In the emergency room at St. Charles Hospital, where both children were pronounced dead a short time later, investigators took Mrs. Stevenson's still sopping nightgown and pink and white robe as evidence.

Joe Inman, a Lucas County coroner's investigator, talked with Mrs. Stevenson. She told him she'd had a happy marriage but she had been “thinking about” killing the children for a week.

“I'm a lousy mother and wife,” she said.

“Why do you say that?” Mr. Inman responded.

“I have never cheated on my husband,” she replied. “I love him. But have you ever been cooped up in a house all day with two kids and have to change diapers all day and clean up after them?”

A Wood County grand jury later indicted her on two counts of aggravated murder. With the testimony of psychiatrists, Common Pleas Judge Gale Williamson found Mrs. Stevenson not guilty by reason of insanity, and she was committed to the Toledo Mental Health Center.

On Oct. 20, three months after her admission, she was released after it was determined she was no longer dangerous. She was ordered to pay the court costs of $97.90.

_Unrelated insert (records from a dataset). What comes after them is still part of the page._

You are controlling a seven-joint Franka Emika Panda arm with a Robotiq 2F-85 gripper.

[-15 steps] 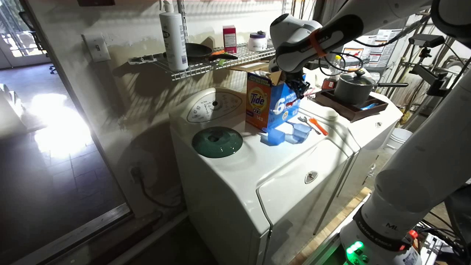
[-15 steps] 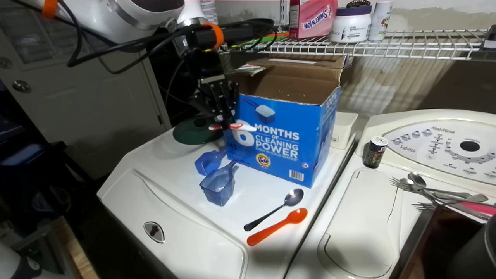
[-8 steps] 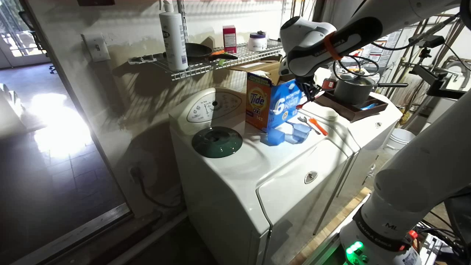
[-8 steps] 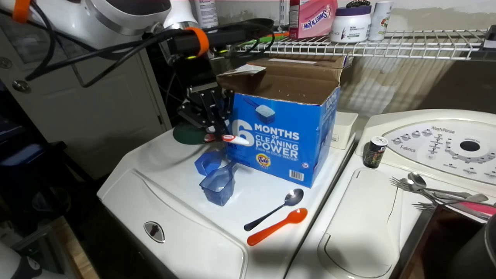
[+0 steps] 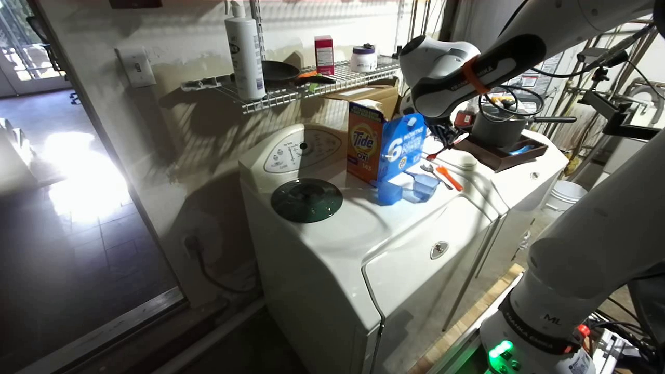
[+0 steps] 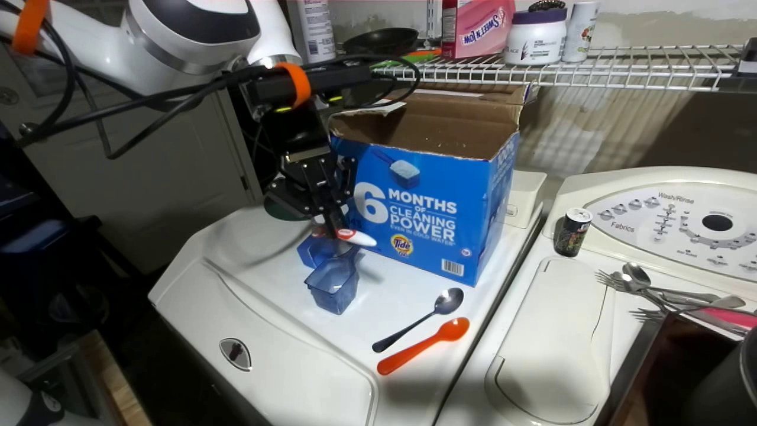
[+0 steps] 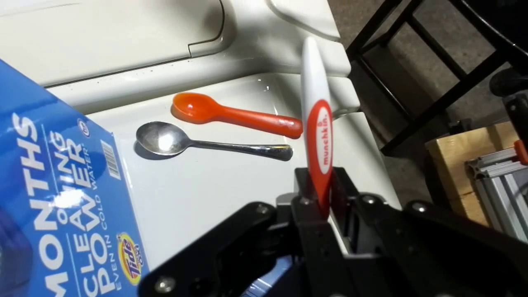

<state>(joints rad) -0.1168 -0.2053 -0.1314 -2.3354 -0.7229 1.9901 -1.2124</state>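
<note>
The gripper (image 7: 319, 194) clenches a white-and-red utensil (image 7: 316, 86), held up before the left part of the Tide box (image 6: 426, 207) in an exterior view. The utensil reads "munchkin."; the box's blue face, "6 MONTHS OF CLEANING POWER EVEN IN COLD WATER"; a pink carton (image 6: 479, 32) above the box's right half, "SWEET'N LOW"; a control panel (image 6: 686, 228) well to its right, "Wash/Rinse" and "Fabrics". Left of the box sits a green lid (image 6: 284, 211), partly hidden by the gripper; two blue scoops (image 6: 334, 290) stand before the box's left corner; a metal spoon (image 6: 443, 305) and an orange spoon (image 6: 421, 348) lie before its right half; a black can (image 6: 572, 235) and heaped cutlery (image 6: 637, 278) are to its right. The utensil is slim, its white end rounded, a red patch framing the name.
</note>
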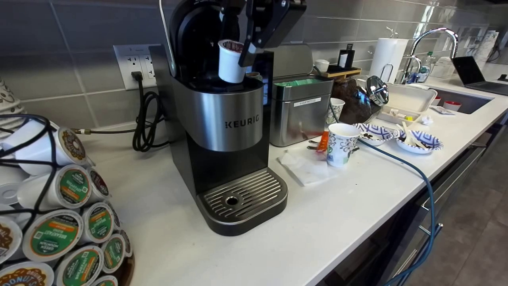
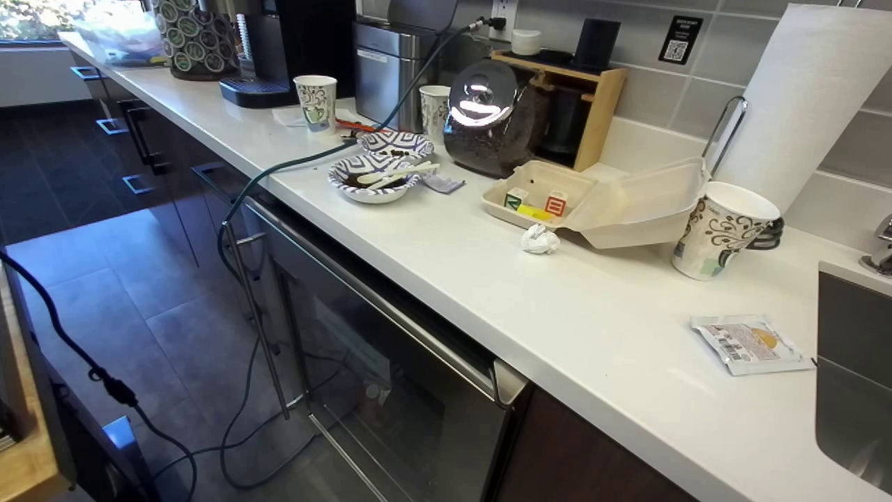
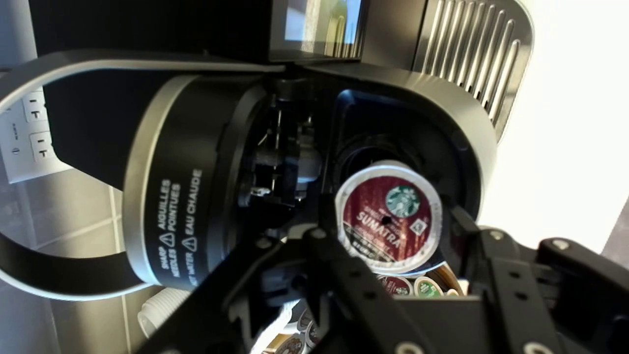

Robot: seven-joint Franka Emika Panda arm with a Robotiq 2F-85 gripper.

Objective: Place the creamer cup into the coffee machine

Those involved with the case long ago lost track of Mrs. Stevenson, who was placed on three years probation following her release. Even Mr. Stevenson, who divorced her three years after the murders, said his ex-wife had moved south. He said he's heard she was killed in a car crash.

Several attempts by The Blade to locate her were unsuccessful.

Now retired, Judge Williamson said he recalls thinking Mrs. Stevenson's commitment was a brief stay, but he was bound to follow the psychiatrist's recommendation.

“That's what bothered me at the time. I thought, `My gosh, if she was mentally ill enough to have killed her children ...,” he said.

Mr. Lark, who later became Northwood's police chief until 1993, said he was angry and shocked at the short time Mrs. Stevenson spent in a mental facility. He noted that he had small children of his own at the time.

“I have mixed feelings when I look at this [Yates] case. Does this woman deserve worse than Karen or did Karen deserve worse than what this woman is looking at?”

Gary Kuns, a Monclova Township trustee who was the prosecutor, said he never questioned Mrs. Stevenson's not going to prison.

The act - a mother taking the lives of the very children she should instinctively want to protect - is a defense in itself, he said.

“A killing like the Yates or the Stevenson cases, that is something that has to be the product of absolute craziness.”